Experimental program
Comparison scheme
Effect test

Embodiment 1

[0045] Example 1 System suitability test

[0046] Preparation of system suitability solution: take about 25 mg of 3-amino-6-methoxypyridazine test product, accurately weigh it, put it in a 50 ml volumetric flask, add water and ultrasonic to dissolve, cool to room temperature, and then add 7.5 μg / 5ml of each impurity stock solution of ml, diluted with water to the mark, shaken up to prepare a system suitability solution of each impurity 0.75μg / ml and 3-amino-6-methoxypyridazine 0.5mg / ml. Sample injection test, detection conditions are as follows: chromatographic column: Atlantis T3 column; mobile phase: use 20mmol / L potassium hexafluorophosphate buffer (adjust pH to 3.0 with phosphoric acid) as mobile phase A, use acetonitrile as mobile phase B, gradient wash flow rate: 1.0ml / min; column temperature: 35°C; detection wavelength: 215nm; injection volume 5μl. Record the results as in Table 1 and figure 1 shown.

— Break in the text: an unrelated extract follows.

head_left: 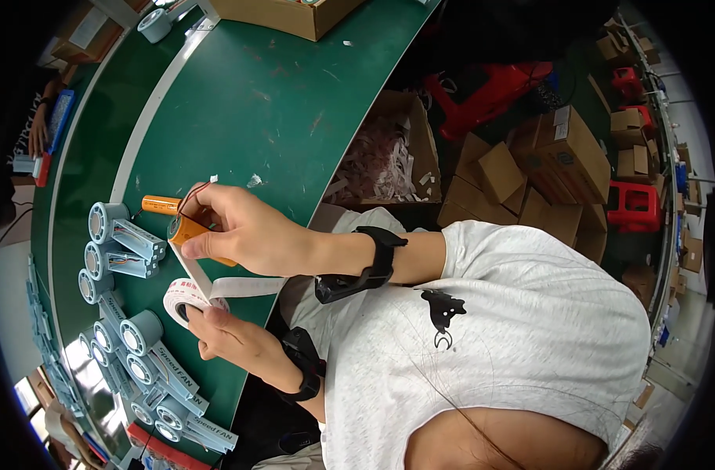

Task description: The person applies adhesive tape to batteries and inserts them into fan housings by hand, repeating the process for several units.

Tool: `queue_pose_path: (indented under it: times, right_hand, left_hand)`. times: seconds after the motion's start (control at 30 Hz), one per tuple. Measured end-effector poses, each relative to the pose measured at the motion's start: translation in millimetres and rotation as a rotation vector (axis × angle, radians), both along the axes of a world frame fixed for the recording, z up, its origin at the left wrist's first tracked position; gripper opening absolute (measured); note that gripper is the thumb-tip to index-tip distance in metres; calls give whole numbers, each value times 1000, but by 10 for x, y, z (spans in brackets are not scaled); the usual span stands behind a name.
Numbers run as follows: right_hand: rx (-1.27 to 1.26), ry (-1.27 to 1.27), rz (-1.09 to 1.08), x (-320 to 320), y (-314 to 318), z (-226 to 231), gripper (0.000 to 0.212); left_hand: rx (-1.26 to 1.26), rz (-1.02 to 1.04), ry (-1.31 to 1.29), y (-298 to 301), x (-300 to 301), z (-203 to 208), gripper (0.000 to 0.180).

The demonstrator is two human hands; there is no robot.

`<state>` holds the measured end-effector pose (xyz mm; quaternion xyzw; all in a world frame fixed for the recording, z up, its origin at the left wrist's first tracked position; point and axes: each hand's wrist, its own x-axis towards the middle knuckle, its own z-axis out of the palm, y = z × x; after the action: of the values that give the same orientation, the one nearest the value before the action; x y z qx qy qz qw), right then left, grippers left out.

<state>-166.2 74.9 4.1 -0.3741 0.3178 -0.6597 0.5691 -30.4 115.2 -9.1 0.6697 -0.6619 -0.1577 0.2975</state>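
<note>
Your right hand (255, 231) pinches an orange battery (186, 229) over the green table (247, 117). Your left hand (240, 342) grips a tape roll (186, 291). Blue fans (142, 333) lie left; a scrap box (425, 149) sits right.

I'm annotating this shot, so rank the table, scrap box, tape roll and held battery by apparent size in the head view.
1. Table
2. Scrap box
3. Tape roll and held battery: not ranked; they look close, and the right hand hides part of the battery.
</note>
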Motion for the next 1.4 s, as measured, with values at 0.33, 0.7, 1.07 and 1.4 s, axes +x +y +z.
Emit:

[0047] Table 1 System suitability test results

[0048] ...

Embodiment 2

[0050] Example 2 Specificity test

[0051] 2.1 Interference test

[0052] Blank solvent: water

[0053] Preparation of the test solution: Precisely weigh about 25 mg of the 3-amino-6-methoxypyridazine test product, put it in a 50ml measuring bottle, add water to ultrasonically make the solution, cool to room temperature, then dilute with water to the mark, shake well .

[0054]The blank solvent and the test solution were injected separately, and the detection conditions were as follows: chromatographic column: Atlantis T3 column; mobile phase: 20mmol / L potassium hexafluorophosphate buffer (adjusted to pH 3.0 with phosphoric acid) as mobile phase A, with Acetonitrile is mobile phase B, gradient elution; flow rate: 1.0 ml / min; column temperature: 35°C; detection wavelength: 215 nm; injection volume 5 μl. Record the results, the spectra are as follows figure 2 and image 3 shown. The results showed that the blank solvent did not interfere with the detection of the test pro...

Embodiment 3

[0075] Example 3 Detection limit and quantification limit

[0076] Preparation of 3-amino-6-methoxypyridazine reference substance stock solution: Precisely weigh about 25 mg of 3-amino-6-methoxypyridazine reference substance, put it in a 50ml volumetric flask, add water to sonicate to dissolve, and cool to room temperature , and then dilute with water to the mark, shake well.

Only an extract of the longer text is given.